Bucky's a brick on the phone. Answers everything yes or no. Getting him to repeat the address of where we are back to us so we know he knows it is like getting blood out of stone. His last comment before he hangs up is "Your moms ironing makes Oceans cooking seem like an occasional hobby." I made a face at Gabriel and he laughed. "We're only saved from trouble because there's a mountain range between us," he said and I was inclined to agree. "What is it with your mom and ironing?" he asked and I grimaced. "When dad died she ironed for three days straight at Rudy's place without stopping until he pulled it out of her hand and then she cried into his shoulder for a further three days." I said and Gabriel looked grim. "Perhaps it's safer for everyone's sake if I hide out here for a couple of days." I shook my head. "When she moved in yesterday I took precautions. All the steak knives are hidden between the mattresses." That startled a laugh out of him, and we found a place out in the beer gardens to wait for the few hours. "Do you think it'll be male or female?" I ask and he frowns. "I don't really mind. How about Nova?" I raised my eye brows, wondering were I'd heard that before. Then it came to me. Nova Scotia on old maps. "Nova means new, right? Sounds a little bit like a computer company."

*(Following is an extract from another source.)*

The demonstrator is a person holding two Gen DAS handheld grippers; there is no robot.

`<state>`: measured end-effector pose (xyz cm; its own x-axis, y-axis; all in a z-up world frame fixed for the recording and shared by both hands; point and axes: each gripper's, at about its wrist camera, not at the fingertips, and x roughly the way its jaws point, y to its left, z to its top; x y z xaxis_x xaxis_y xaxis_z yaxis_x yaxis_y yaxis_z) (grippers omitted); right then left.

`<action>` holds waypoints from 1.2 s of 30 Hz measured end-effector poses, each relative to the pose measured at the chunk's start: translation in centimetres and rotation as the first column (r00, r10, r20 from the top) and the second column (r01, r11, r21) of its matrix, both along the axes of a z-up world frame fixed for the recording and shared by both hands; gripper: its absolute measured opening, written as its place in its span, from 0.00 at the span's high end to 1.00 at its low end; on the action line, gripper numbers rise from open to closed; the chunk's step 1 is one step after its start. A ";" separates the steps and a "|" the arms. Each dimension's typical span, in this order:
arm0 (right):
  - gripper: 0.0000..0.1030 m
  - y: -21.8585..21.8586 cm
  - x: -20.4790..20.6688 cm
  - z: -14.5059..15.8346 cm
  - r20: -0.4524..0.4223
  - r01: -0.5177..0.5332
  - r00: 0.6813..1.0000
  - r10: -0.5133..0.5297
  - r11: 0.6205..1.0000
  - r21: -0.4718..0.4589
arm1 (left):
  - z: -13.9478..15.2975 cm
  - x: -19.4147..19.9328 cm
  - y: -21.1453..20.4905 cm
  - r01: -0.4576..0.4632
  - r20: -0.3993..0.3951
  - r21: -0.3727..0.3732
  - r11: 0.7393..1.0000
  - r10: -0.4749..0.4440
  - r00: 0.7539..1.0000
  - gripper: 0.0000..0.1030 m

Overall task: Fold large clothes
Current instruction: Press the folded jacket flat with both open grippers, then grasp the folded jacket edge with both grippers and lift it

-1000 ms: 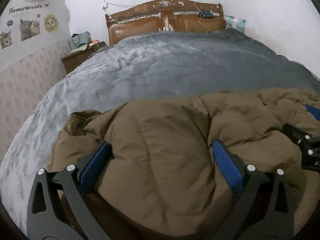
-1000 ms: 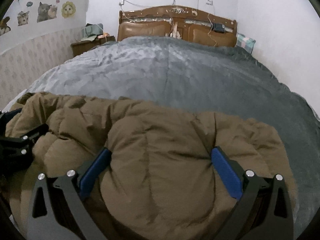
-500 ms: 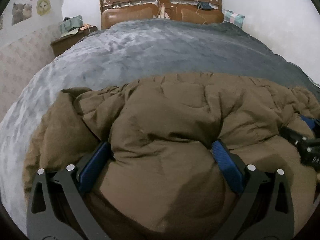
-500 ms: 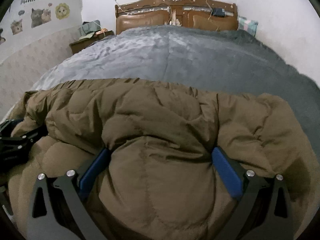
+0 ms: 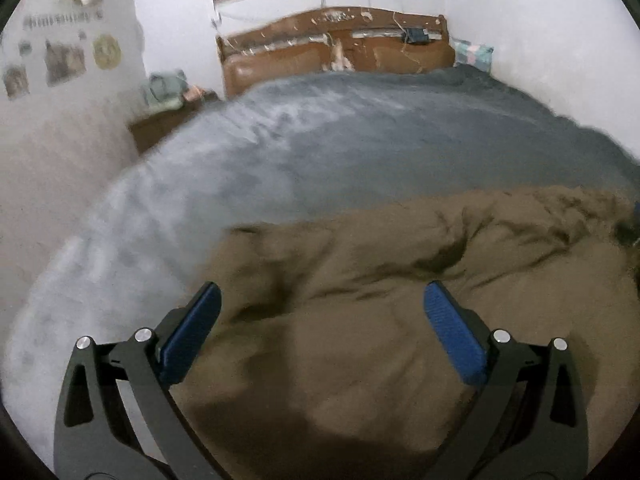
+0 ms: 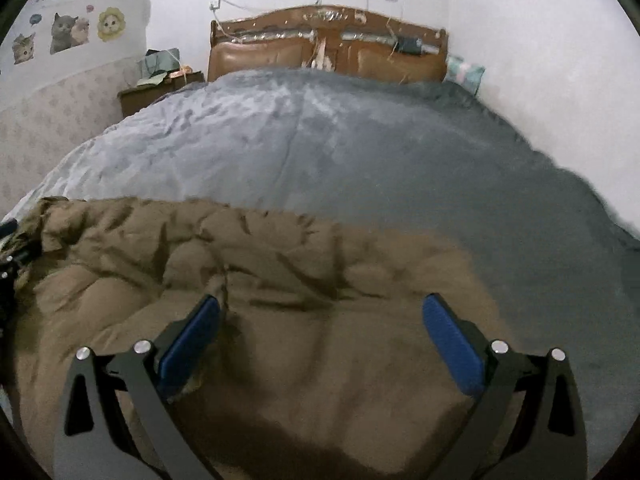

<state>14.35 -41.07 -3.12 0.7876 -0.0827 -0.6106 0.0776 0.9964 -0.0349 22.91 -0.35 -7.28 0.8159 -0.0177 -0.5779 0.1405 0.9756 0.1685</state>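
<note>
Grey blanket covers the bed, wooden headboard top centre of frame. Brown padded coat lies crumpled across the lower half of both views. I've got the left gripper and right gripper both spread wide above the coat, gripping nothing. Left view is blurred.

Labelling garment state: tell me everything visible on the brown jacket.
The brown jacket is a puffy, quilted, matte olive-brown garment, padded by the look of it. It lies crumpled and creased on the grey bedspread at the near end of the bed. Both tongs, left and right, stand open over it, apparently not pinching it.
</note>
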 end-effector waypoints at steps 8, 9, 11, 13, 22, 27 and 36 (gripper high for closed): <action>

"Susannah… Suzy for short," I said and he shook his head. "Doesn't sound right. I had a grandmother called Catherine." I made a faced. "Too old fashioned. Have you noticed all these names are female?" he nodded. "Fine. Jesse." I rolled my eyes. "Unisex… if it's a boy we could always call him Bucky the second." Gabriel laughed and lying on the moist grass he spread the massive towel over us like a blanket. "Here's an angle you haven considered- we may have twins or triplets. They run in my family." I gulped. The thought of having three identical children scares me slightly. "I noticed. I don't know. All these names are common. Let's take Ocean for example. It'd original, it's beautiful and it grows on you. Even though it's a little unusual at first." Gabriel smirked and ran his finger over the skin between my hip bones. "Hibiscus." I shuddered. "Gabriel, do you think we're ready for a child?' I asked and he smiled. "Is anybody ever ready for a child?" I smiled an the lightening sky. "Opinion. If ocean had been pregnant, do you think she should have kept it?"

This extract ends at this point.